27
Oct

fail2ban centos 7

   Posted by: admin   in Linúc ếch bợt

action_ = %(banaction)s[name=%(__name__)s, port="%(port)s", protocol="%(protocol)s", chain="%(chain)s",actionstart_on_demand=false]

action = %(action_)s

rm jail.d/00-firewalld*

15
Apr

Bash convert number

   Posted by: admin   in Mẹo vặt của hiếu râu

Method of converting scientific notation (e) to numbers under Linux (tutorialfor.com)

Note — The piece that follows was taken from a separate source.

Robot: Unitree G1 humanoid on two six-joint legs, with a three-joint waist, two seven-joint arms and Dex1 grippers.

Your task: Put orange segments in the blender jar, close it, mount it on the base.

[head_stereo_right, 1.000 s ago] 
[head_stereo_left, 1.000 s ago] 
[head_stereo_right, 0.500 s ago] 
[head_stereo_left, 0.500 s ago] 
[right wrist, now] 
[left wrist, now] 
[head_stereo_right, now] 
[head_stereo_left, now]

Scientific notation uses e to identify values,The idea of ​​turning scientific computing into numbers:press the number to the right of e to move the number of decimal places.If the number to the right of e is negative,Then move the decimal point to the left.Examples are as follows:

  1. 1.2345678e2=123.45678
  2. 1.2345678e-2=0.012345678
  3. 1.7615562e + 06=1761556.2
  4. 1.87982e7=18798200
  5. 1e3=1000

So how do you convert scientific notation into numbers in the shell,The method is as follows:Here take “1.7615562e + 06″ (or 1.7615562e6) as an example:

  1. [root@kevin ~] #echo "1.7615562e6" | gawk "$1=strtonum ($1)"
  2. 1.76156e + 06

1) Conversion of scientific notation to decimal

  1. [root@kevin ~] #printf "%f" 1.7615569e + 06
  2. 1761556.900000
  3. [root@kevin ~] #echo "1.7615569e + 06" | awk "{printf ("%f ", $0)}"
  4. 1761556.900000
  5. [root@kevin ~] #echo "1.7615569e + 03" | awk "{printf ("%f ", $0)}"
  6. 1761.556900
  7. [root@kevin ~] #echo "1.7615569e + 04" | awk "{printf ("%f ", $0)}"
  8. 17615.569000
  9. [root@kevin ~] #echo "1.7615569e-6" | awk "{printf ("%f ", $0)}"
  10. 0.000002
  11. [root@kevin ~] #echo "1.7615569e-4" | awk "{printf ("%f ", $0)}"
  12. 0.000176
  13. [root@kevin ~] #echo "1.7615569e-3" | awk "{printf ("%f ", $0)}"
  14. 0.001762
  15. [root@kevin ~] #echo "1.7615569e-2" | awk "{printf ("%f ", $0)}"
  16. 0.017616

Note:This method,In the conversion result, 6 digits are reserved after the decimal point:

1) If the number after e is positive,6 digits should be reserved after the decimal point, if not enough,Make up with 0.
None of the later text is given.